One of our favorite games to play with Riley lately has to do with – I know, I know – mocking the local news some more. There’s a guy named Jesse Jones who signs off his broadcast with a robust, “This is JESSE JONES…KING 5 NEWS,” and JB repeated it one night in a loud, blustering voice and it seemed to crack Riley up. So now we yell it – “Jessie Jones…KING 5 NEWS!!” – and Riley yells back, “WA ba baaa!”. It’s hilarious, except for the part where I’m not sure if we should really be encouraging him to yell because sometimes, you know, the yelling is truly fucking annoying.
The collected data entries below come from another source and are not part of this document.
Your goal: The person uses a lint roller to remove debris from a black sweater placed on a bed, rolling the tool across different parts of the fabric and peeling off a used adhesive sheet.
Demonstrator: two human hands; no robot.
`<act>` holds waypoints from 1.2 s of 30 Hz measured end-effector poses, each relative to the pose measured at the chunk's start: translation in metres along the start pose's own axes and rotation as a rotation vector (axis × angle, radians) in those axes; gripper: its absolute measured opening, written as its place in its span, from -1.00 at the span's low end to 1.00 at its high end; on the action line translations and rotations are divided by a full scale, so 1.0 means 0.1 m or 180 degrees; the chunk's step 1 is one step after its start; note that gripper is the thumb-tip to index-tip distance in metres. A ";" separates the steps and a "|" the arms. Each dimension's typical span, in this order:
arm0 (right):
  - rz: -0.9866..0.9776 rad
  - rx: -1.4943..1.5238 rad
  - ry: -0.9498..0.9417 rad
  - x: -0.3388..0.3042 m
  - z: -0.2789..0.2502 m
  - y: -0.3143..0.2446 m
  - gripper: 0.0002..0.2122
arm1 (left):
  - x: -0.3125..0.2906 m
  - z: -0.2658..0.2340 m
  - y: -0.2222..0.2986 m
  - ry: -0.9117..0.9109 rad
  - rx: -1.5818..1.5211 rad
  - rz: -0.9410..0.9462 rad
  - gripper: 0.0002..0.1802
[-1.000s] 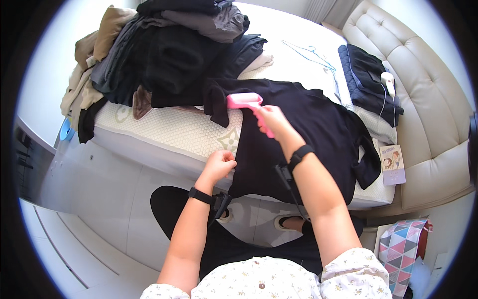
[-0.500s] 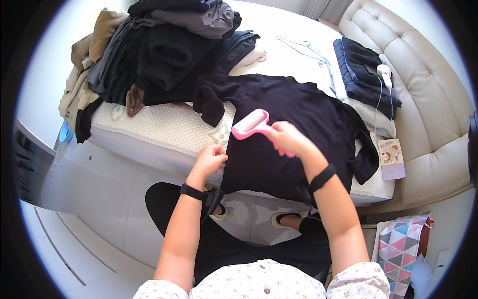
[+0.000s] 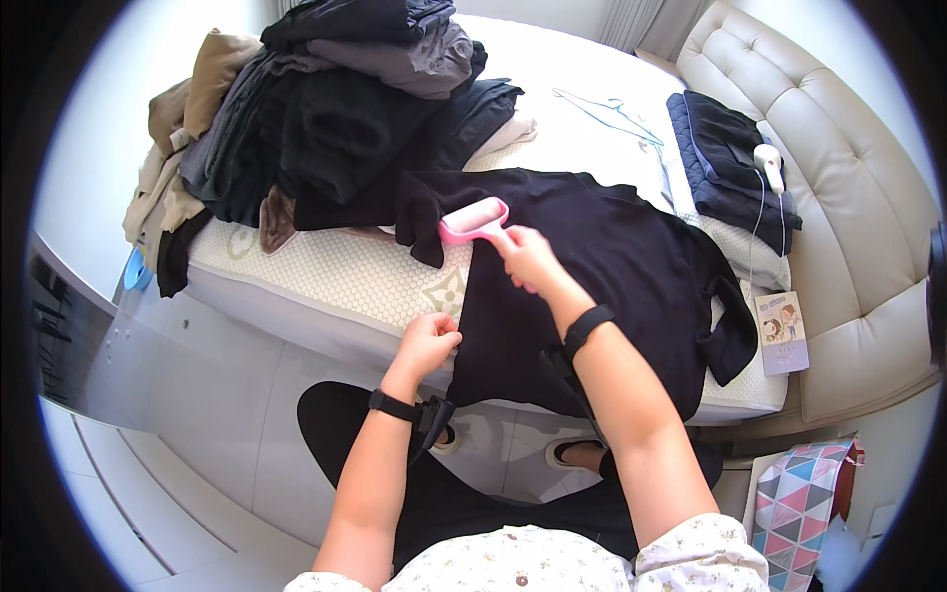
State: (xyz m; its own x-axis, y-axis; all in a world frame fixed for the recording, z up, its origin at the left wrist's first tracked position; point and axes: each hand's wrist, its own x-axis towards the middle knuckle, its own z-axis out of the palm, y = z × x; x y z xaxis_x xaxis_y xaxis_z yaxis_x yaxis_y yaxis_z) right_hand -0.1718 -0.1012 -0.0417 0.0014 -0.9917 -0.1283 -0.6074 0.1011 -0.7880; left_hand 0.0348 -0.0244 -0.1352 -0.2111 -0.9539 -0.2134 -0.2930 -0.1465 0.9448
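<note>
A black long-sleeved top (image 3: 592, 286) lies spread flat across the bed's near edge, one sleeve to the left and one to the right. My right hand (image 3: 533, 260) is wrapped round the handle of a pink lint roller (image 3: 475, 219). Its pale roll is over the garment's upper left, by the left sleeve; whether it touches the cloth I cannot tell. Closed in a pinch, my left hand (image 3: 429, 345) is at the top's left side edge, and the fingertips seem to hold the black fabric there.
A tall heap of dark clothes (image 3: 335, 128) fills the bed's left part. Blue hangers (image 3: 612, 113) lie toward the back. At the right are folded dark clothes (image 3: 715, 163), a white corded device (image 3: 768, 166), a small illustrated card box (image 3: 782, 331) and the padded headboard (image 3: 789, 99).
My right hand has carried the lint roller left and slightly farther up, toward the left sleeve. My left hand stays at the garment's edge. The whole view has shifted slightly downward.
</note>
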 end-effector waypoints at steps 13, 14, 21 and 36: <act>-0.0127 0.0052 0.0140 -0.25 -0.87 0.05 -0.55 | -0.05 -0.06 0.21 -0.0049 0.0457 -0.0050 -0.92; -0.0086 -0.0352 0.0077 -0.27 -0.81 0.08 -0.53 | -0.05 -0.07 0.23 -0.0103 0.0514 -0.0106 -0.86; -0.0356 -0.1426 -0.0137 -0.50 -0.20 0.41 -0.50 | 0.11 0.10 0.46 0.0231 0.0933 0.0409 -0.47; 0.0299 -0.1740 -0.0014 -1.52 -2.14 0.91 -0.51 | 0.16 -0.11 0.39 -0.0448 0.0445 0.0379 -0.57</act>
State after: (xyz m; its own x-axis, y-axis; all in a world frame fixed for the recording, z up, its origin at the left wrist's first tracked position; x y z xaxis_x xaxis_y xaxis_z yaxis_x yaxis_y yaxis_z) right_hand -0.3976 0.0416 0.0354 -0.0702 -0.9800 -0.1864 -0.9289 0.1323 -0.3459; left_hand 0.0301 -0.0483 -0.0992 -0.3771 -0.9148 -0.1444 -0.3826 0.0119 0.9238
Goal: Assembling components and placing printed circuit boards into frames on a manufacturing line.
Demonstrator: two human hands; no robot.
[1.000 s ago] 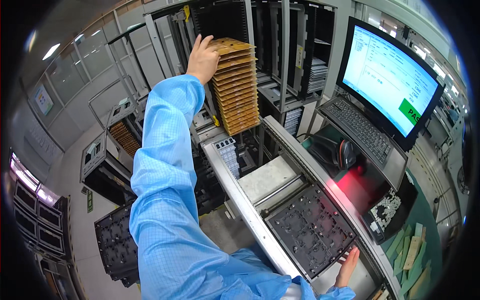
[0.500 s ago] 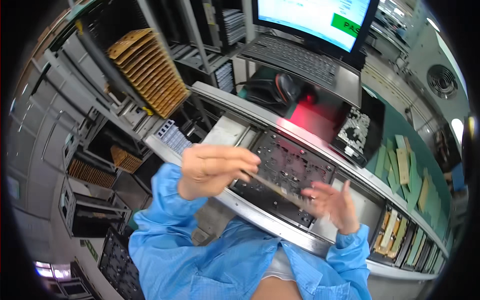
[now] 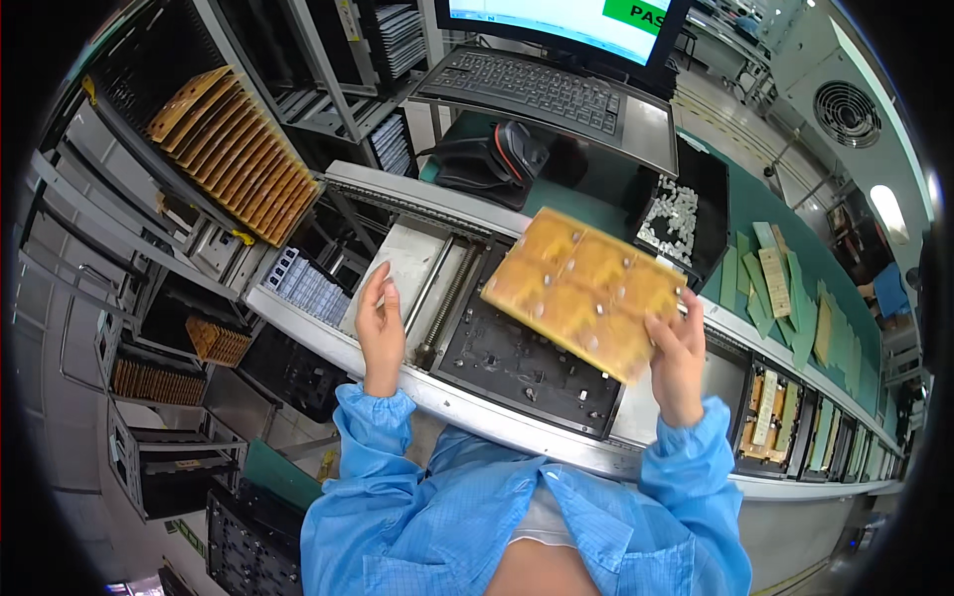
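Observation:
A yellow-brown circuit board panel [image 3: 586, 288] is tilted above the conveyor, pinched at its lower right corner by my right hand [image 3: 680, 360]. Small pale parts dot its face. Under it lies a black fixture plate [image 3: 507, 372] with small blocks and pins; the panel hides its upper right part. My left hand [image 3: 382, 333] is apart from the panel, fingers stretched and holding nothing, over the conveyor's left end beside a pale metal plate [image 3: 402, 263].
At the left, a black rack [image 3: 109, 114] holds several amber boards [image 3: 224, 149]. Behind the conveyor are a scanner [image 3: 487, 164], a keyboard [image 3: 537, 94], a monitor [image 3: 556, 20] and a black tray of small white parts [image 3: 686, 223]. Green strips [image 3: 785, 288] lie at right.
The panel, seen edge-on between my hands before, now faces up in my right hand. My left hand has let go and moved left. The red scanner glow is gone.

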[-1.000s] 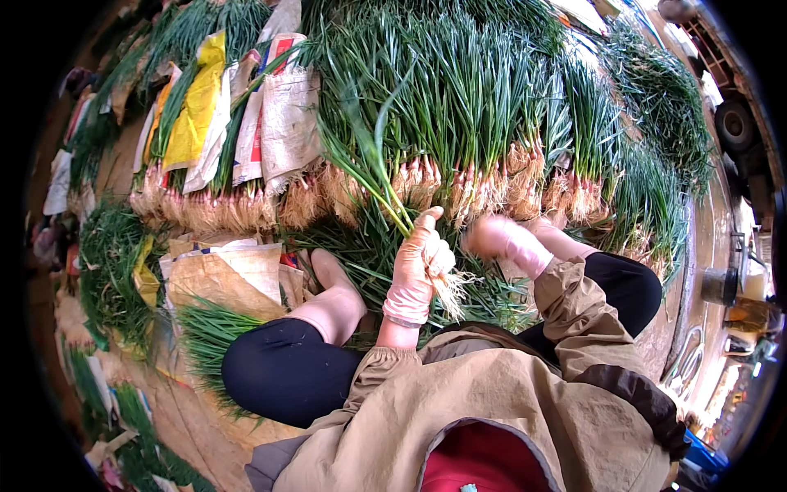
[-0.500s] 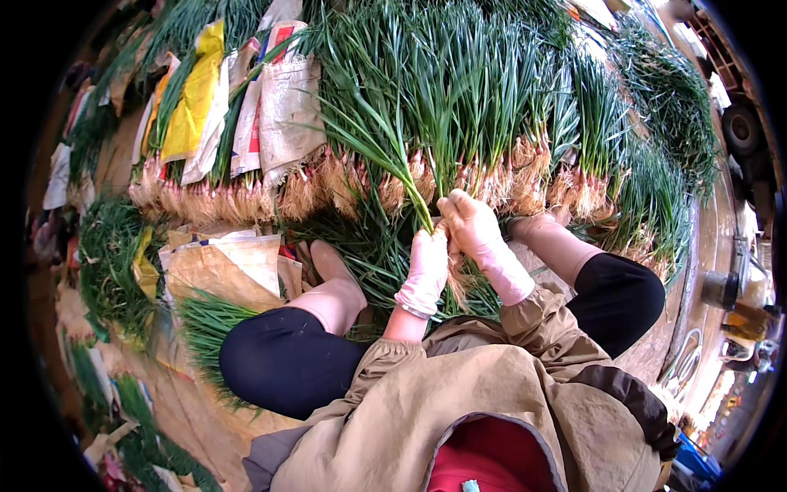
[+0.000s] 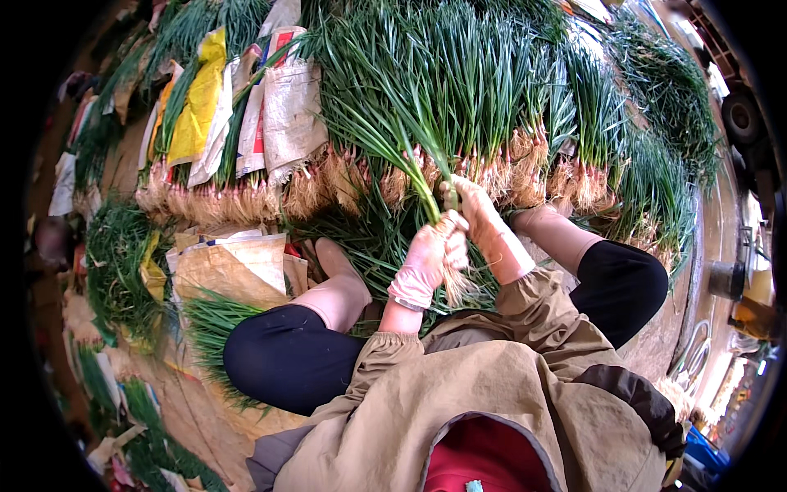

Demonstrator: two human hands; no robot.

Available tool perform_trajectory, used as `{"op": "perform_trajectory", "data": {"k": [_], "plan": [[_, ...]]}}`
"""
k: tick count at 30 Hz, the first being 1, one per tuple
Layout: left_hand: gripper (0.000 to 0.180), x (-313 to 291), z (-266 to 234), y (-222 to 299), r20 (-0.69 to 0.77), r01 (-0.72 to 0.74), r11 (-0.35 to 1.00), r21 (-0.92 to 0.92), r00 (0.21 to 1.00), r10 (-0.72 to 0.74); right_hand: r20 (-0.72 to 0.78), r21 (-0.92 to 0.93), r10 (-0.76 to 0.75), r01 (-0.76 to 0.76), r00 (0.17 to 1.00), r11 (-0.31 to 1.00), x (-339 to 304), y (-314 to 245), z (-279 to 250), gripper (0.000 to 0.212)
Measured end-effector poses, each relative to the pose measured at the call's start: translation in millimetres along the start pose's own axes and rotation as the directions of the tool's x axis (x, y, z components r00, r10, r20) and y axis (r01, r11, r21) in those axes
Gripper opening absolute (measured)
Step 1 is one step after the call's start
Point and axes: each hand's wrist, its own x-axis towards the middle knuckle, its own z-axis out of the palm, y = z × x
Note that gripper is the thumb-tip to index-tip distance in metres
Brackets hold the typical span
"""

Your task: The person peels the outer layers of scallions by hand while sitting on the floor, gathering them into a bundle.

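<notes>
My left hand, in a pale pink glove, is closed round a small bunch of green garlic. Its long leaves lean up and to the left, and tan roots hang out below the fist. Just above and to the right, my right hand, also gloved, is pinched on the base of another green garlic stalk. That stalk's lower end is hidden by the fingers. Beyond both hands stands a thick row of green garlic, with pinkish bulbs and tan roots toward me.
Folded woven sacks lie over the row's left part, one yellow sack among them. More sacking and a leafy heap sit beside my left knee. Loose greens lie between my legs. A wheel shows at far right.
My right hand has come slightly up and away from the left, with a stalk now in its fingers. My left hand has turned a little, still round its bunch.
</notes>
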Motion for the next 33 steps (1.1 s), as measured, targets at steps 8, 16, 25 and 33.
{"op": "perform_trajectory", "data": {"k": [8,16,25,33], "plan": [[0.032,-26,11,24,-0.058,-0.377,0.926,0.023,0.924,0.378,0.331,-0.833,0.412,0.469,0.849,-0.295,23,29,-51,0.025],[0.036,26,2,-7,-0.215,-0.248,0.944,0.216,0.931,0.294,-0.023,-0.977,-0.476,0.081,0.879,0.198,98,-94,-81,0.045],[0.017,19,13,-8,-0.432,-0.103,0.888,0.447,0.844,0.316,0.118,-0.614,-0.375,0.364,0.92,0.7,-12,9,-17,0.025],[0.028,-1,-7,-4,0.072,-0.07,0.987,-0.147,0.994,0.081,0.28,0.011,0.028,-0.033,0.96,0.999,-14,-1,-24,0.031]]}}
The boy has been a snot/drool factory over the last several days and I have given up on trying to figure out if it’s related to teeth or virus. He refuses 9 out of 10 meals we try and feed him, with great dramatic head-turnings, vicious swipes of his little grubby paws, and hiccuping sobs of Sorrow and Woe. I tell myself it doesn’t matter, that he’ll eat when he’s hungry, and to not make some big flipping deal out of it, then find myself trying to create some kind of elaborate puppet show with a sock in order to distract him for long enough to slip one singe solitary spoonful of food in his mouth for the love of god just eat a little bit please please please please.
He loves saltine crackers, though. Cannot get enough of the Nabisco Premiums. My child is living on sodium and processed white flour, and I am the BEST MOM EVER.

Please, won’t someone give me fruits or vegetables? I am filled with simple carbohydrates. I mourn.